Within days of the 1948 partition of Palestine, Zionism’s terrorist armies, this time with British weapons in hand, declared war on the Palestinian people, inside and outside of the new Zionist state, as well as on all surrounding Arab nations that rejected the UN’s imperialist partition. Three hundred eighty-five Palestinian villages were razed to the ground, renamed, and reconstituted as Israeli towns. In the course of this 1948-49 war and expansion of Israel, 726,000 Palestinians were driven from their land, with many moving to Gaza and the West Bank (of the Jordan River) or dispersed to refugee camps in Jordan, Lebanon, Syria, and elsewhere. With the destruction of their towns and villages, “vacated” Palestinian land was decreed Israeli state property under the 1950 “Absentee Property Law.”

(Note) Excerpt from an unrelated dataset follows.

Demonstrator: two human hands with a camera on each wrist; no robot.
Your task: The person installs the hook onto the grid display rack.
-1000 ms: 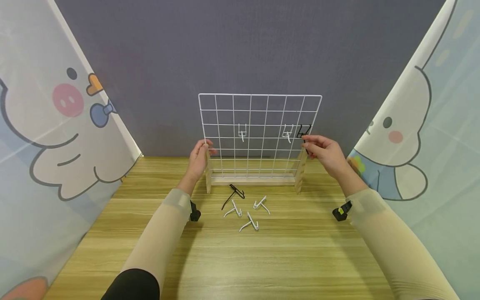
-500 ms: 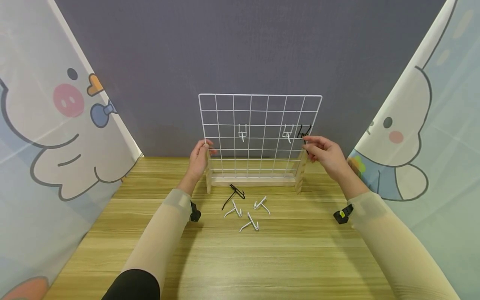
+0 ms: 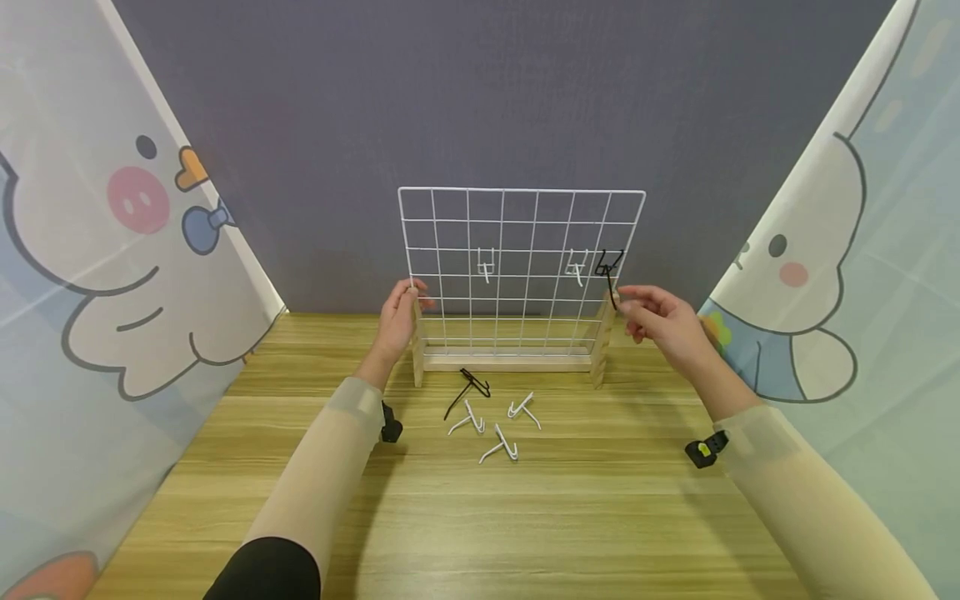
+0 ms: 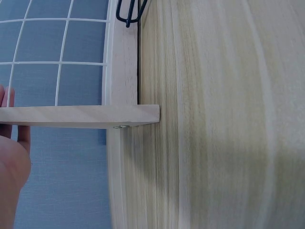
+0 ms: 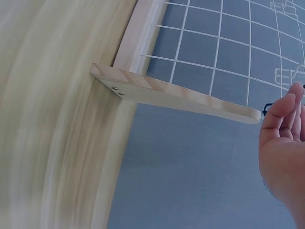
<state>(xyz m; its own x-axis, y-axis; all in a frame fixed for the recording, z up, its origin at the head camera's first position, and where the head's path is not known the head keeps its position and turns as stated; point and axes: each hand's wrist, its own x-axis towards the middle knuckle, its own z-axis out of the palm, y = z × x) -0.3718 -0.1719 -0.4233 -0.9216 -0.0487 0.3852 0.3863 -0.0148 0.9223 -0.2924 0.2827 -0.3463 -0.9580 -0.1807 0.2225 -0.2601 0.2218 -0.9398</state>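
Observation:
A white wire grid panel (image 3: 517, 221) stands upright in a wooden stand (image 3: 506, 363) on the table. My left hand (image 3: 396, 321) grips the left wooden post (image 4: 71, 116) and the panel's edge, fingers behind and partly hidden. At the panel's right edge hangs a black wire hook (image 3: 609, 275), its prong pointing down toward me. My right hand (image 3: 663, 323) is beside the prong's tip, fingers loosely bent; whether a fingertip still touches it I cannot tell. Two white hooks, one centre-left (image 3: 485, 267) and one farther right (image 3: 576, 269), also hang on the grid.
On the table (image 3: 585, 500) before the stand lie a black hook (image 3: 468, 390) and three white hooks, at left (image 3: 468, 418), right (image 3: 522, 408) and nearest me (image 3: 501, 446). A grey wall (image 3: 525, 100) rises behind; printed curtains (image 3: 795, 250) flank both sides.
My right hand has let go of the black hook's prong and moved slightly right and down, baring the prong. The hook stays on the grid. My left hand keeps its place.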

Until 1947, Jewish land ownership in Palestine was 6 percent. The rest belonged to the Palestinian people. Today that figure is essentially reversed. Palestinian lands have been systematically stolen by force. By 1949 Israel occupied 78 percent of Palestine. Following the 1967 Six-Day War, the percentage was increased to 100—that is, Israel occupied all of historic Palestine.
The so-called Occupied Territories of 1967 were and remain subject to the systematic construction of Israeli settlements, despite the vague 1995 “Oslo agreement,” wherein Gaza and the West Bank would be under the jurisdiction of a Palestinian Authority, whose leaders were to be elected by Palestinians in that 22 percent of the original Palestine. But Israeli settlements in both “territories” continued without interruption, as they do to this day.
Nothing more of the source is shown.